§ **TRY IT**: In the entries below, which lines run from the one containing "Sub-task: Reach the" to the one containing "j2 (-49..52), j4"? Copy exactly those lines, ends included, and no others.

(Items listed in a dataset)
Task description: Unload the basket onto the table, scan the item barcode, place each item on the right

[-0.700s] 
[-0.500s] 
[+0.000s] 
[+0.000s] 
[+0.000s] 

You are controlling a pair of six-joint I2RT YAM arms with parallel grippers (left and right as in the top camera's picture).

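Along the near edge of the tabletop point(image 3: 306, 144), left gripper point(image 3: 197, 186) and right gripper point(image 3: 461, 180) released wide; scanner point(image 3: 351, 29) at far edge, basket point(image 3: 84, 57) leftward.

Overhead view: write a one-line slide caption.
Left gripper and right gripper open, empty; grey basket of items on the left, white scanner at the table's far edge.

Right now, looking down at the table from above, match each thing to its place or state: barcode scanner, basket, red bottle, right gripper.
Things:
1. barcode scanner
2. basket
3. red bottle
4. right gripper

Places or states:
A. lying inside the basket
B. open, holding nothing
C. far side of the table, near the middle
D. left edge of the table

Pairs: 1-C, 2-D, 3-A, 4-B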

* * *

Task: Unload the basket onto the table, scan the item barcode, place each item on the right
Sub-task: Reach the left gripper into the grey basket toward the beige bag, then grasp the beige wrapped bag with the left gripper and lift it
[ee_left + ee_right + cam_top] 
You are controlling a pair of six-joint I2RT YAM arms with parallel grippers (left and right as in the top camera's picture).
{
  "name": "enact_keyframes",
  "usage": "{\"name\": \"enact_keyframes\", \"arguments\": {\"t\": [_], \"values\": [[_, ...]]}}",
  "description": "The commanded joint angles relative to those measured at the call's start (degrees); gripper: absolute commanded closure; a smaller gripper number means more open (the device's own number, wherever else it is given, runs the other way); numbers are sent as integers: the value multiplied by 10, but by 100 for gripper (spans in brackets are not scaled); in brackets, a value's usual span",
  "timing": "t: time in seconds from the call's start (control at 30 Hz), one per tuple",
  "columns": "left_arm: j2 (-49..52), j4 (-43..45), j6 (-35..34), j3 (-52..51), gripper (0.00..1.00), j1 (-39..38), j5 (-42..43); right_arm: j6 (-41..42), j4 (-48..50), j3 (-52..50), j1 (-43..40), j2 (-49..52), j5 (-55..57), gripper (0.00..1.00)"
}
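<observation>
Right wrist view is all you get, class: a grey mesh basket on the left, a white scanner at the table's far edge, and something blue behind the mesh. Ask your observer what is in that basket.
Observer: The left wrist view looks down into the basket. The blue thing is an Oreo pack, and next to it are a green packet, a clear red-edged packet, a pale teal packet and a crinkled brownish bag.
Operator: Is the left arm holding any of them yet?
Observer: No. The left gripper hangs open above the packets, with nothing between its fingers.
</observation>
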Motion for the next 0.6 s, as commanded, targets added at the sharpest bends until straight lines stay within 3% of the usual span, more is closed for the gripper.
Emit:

§ **WRITTEN SOLUTION**:
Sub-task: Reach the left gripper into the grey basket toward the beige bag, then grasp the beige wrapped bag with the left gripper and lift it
[ee_left + ee_right + cam_top] 
You are controlling a pair of six-joint I2RT YAM arms with parallel grippers (left and right as in the top camera's picture).
{
  "name": "enact_keyframes",
  "usage": "{\"name\": \"enact_keyframes\", \"arguments\": {\"t\": [_], \"values\": [[_, ...]]}}",
  "description": "The commanded joint angles relative to those measured at the call's start (degrees); gripper: absolute commanded closure; a smaller gripper number means more open (the device's own number, wherever else it is given, runs the other way); numbers are sent as integers: the value multiplied by 10, but by 100 for gripper (spans in brackets are not scaled); in brackets, a value's usual span",
  "timing": "t: time in seconds from the call's start (control at 30 Hz), one per tuple",
  "columns": "left_arm: j2 (-49..52), j4 (-43..45), j6 (-35..34), j3 (-52..51), gripper (0.00..1.00), j1 (-39..38), j5 (-42..43); right_arm: j6 (-41..42), j4 (-48..50), j3 (-52..50), j1 (-43..40), j2 (-49..52), j5 (-55..57), gripper (0.00..1.00)"

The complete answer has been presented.